Hoolah started in Singapore in 2018, and is available in more than 2,800 stores in Singapore, Hong Kong, and Malaysia.
General Manager Sean Tan explains how it works: “We allow consumers to buy upfront, have one payment and then have the rest of the payments split over a pre-defined period of time at no extra cost. There’s no interest, no hidden fees, no transaction costs. On the merchant front, what we actually do for them is actually drive their business volume. We bring in new market segments that potentially they couldn’t tap into.”
Over the past year, the platform has seen tremendous growth in user base, transaction volumes and topline sales.
“Our customers have seen a 20 to 40 per cent increase in their transactional volume, and also their cart sizes. If you look at millennials, we have seen a trend of them moving away from traditional credit financing to actually debit financing. They really want transparency and want to be in control both of their personal finances and also how they are spending,” said Mr Tan.

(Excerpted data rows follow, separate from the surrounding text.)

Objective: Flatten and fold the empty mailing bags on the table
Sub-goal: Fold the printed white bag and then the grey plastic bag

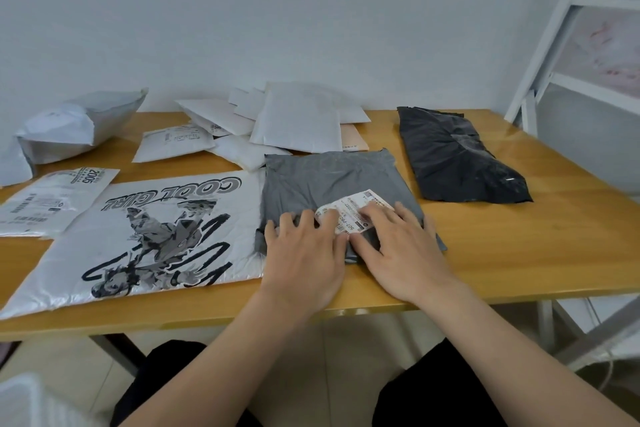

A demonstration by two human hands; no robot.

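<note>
From the head camera, a grey plastic mailing bag lies flat near the front edge of the yellow wooden desk, its near part folded over so a white shipping label faces up. The left hand and right hand press on that fold side by side, fingers straight and slightly spread, pinching nothing. Just left lies a flat white printed bag reading "COOL GIRL" (upside down to the wearer). A crumpled black plastic bag lies to the right, apart. White padded envelopes are piled at the back; whether any holds something cannot be told.
</note>
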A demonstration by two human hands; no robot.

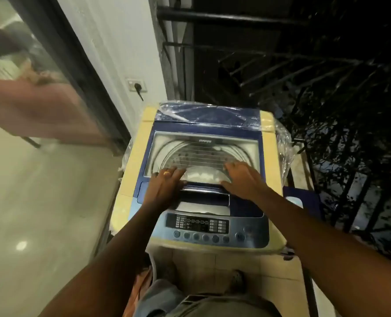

Hoolah said popular segments for millennials have shifted amid the pandemic. From fashion and fast moving consumer goods, they are now more into skincare, home decor, home electronics and sportswear.
But beyond the changing preferences, the spillover effect of millennial behaviours into other age groups will be important for businesses, industry insiders said.
“The younger generation below the millennials exhibit a lot of the same behaviours as millennials, whether that’s the use of social media, gaming or how much they care about the environment,” said Mr Guo.
“So it really just demonstrates the power, the effect that they’ve had on the world, not only from a lifestyle perspective, but also economically just given how many different unique behaviours and technologies they’ve catalysed,” he added.